90

I have a pandas dataframe "df". In this dataframe I have multiple columns, one of which I have to substring. Lets say the column name is "col". I can run a "for" loop like below and substring the column:

for i in range(0,len(df)):
  df.iloc[i].col = df.iloc[i].col[:9]

But I wanted to know, if there is an option where I don't have to use a "for" loop, and do it directly using an attribute.I have huge amount of data, and if I do this, the data will take a very long time process.

thenakulchawla
  • 4,675
  • 5
  • 29
  • 39

3 Answers3

191

Use the str accessor with square brackets:

df['col'] = df['col'].str[:9]

Or str.slice:

df['col'] = df['col'].str.slice(0, 9)
ayhan
  • 64,199
  • 17
  • 170
  • 189
  • 4
    This gives me the dreaded `SettingWithCopyWarning:` – demongolem Jun 17 '20 at 11:27
  • great solution! but curious about which one is faster on large dataset... And how about compare to `df['col'] = [x[:9] for x in df['col']]` – Peter Chen Oct 06 '20 at 22:02
  • You can use the suggested solution with `pd.options.mode.chained_assignment = None # default='warn' ` to get rid of the warning.
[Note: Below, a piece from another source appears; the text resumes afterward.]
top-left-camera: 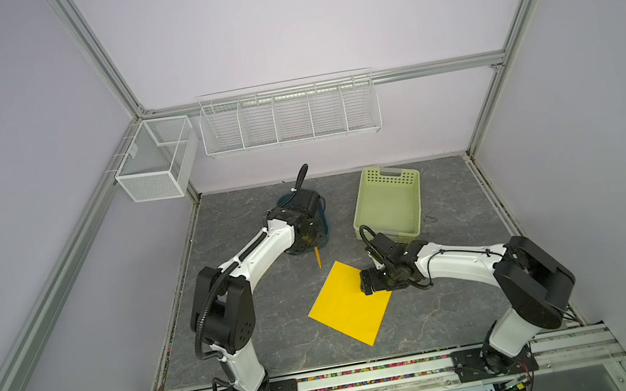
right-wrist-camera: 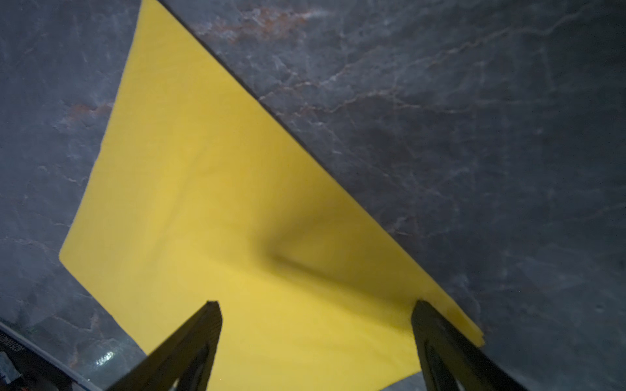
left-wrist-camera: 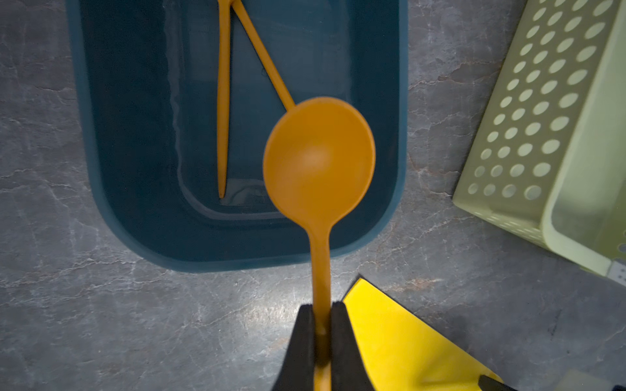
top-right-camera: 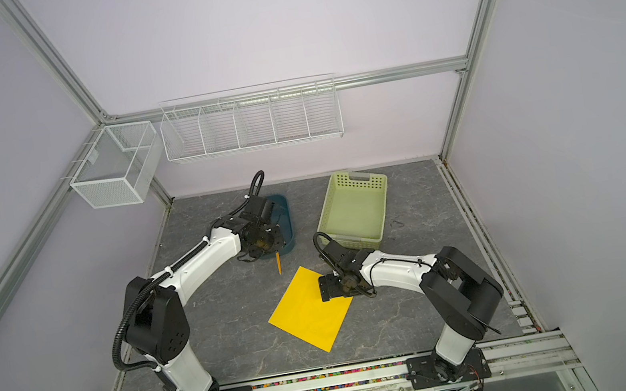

Alternatively, you can look at these topics and lose a few minutes of your life: [link](https://stackoverflow.com/questions/42379818/correct-way-to-set-new-column-in-pandas-dataframe-to-avoid-settingwithcopywarnin) – Charles Mar 22 '21 at 10:04
7

In case the column isn't a string, use astype to convert it:

df['col'] = df['col'].astype(str).str[:9]
rachwa
  • 354
  • 1
  • 11
Elton da Mata
  • 105
  • 1
  • 5
-3

I needed to convert a single column of strings of form nn.n% to float. I needed to remove the % from the element in each row. The attend data frame has two columns.

attend.iloc[:,1:2]=attend.iloc[:,1:2].applymap(lambda x: float(x[:-1]))

Its an extenstion to the original answer. In my case it takes a dataframe and applies a function to each value in a specific column. The function removes the last character and converts the remaining string to float.

Radiumcola
  • 23
  • 2